=== Section Start ===

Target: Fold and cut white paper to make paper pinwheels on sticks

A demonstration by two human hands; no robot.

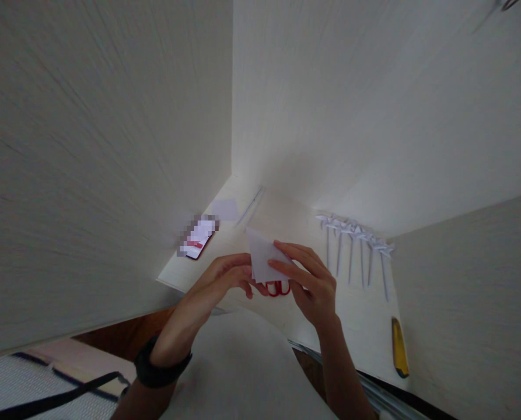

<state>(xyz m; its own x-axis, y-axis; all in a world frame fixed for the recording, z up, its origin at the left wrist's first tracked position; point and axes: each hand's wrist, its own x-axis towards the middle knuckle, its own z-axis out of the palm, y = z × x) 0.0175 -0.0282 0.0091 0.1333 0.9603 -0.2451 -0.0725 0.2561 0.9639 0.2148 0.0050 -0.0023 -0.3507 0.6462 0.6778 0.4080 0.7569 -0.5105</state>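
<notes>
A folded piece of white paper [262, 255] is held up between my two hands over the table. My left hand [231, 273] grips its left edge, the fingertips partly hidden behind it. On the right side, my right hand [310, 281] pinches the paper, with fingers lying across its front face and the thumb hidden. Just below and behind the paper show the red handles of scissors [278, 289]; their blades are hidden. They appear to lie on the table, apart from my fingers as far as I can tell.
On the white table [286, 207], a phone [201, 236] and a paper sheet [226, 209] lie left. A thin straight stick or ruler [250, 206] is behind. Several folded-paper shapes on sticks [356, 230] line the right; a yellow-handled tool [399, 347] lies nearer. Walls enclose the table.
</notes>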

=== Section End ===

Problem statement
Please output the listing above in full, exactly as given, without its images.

Solution to this exercise
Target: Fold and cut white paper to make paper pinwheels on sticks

A demonstration by two human hands; no robot.


<state>(xyz m; its own x-axis, y-axis; all in a world frame fixed for the recording, z up, its origin at the left wrist's first tracked position; point and axes: each hand's wrist, its own x-axis towards the middle knuckle, its own z-axis out of the palm, y = z × x) 0.0175 -0.0282 0.0091 0.1333 0.9603 -0.2451 -0.0725 0.2561 0.9639 0.2148 0.0050 -0.0023 -0.3507 0.6462 0.6778 0.4080 0.7569 -0.5105</state>
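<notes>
A folded piece of white paper [262, 255] is held up between my two hands over the table. My left hand [231, 273] grips its left edge, the fingertips partly hidden behind it. On the right side, my right hand [310, 281] pinches the paper, with fingers lying across its front face and the thumb hidden. Just below and behind the paper show the red handles of scissors [278, 289]; their blades are hidden. They appear to lie on the table, apart from my fingers as far as I can tell.
On the white table [286, 207], a phone [201, 236] and a paper sheet [226, 209] lie left. A thin straight stick or ruler [250, 206] is behind. Several folded-paper shapes on sticks [356, 230] line the right; a yellow-handled tool [399, 347] lies nearer. Walls enclose the table.
</notes>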

What has been written here completes the answer.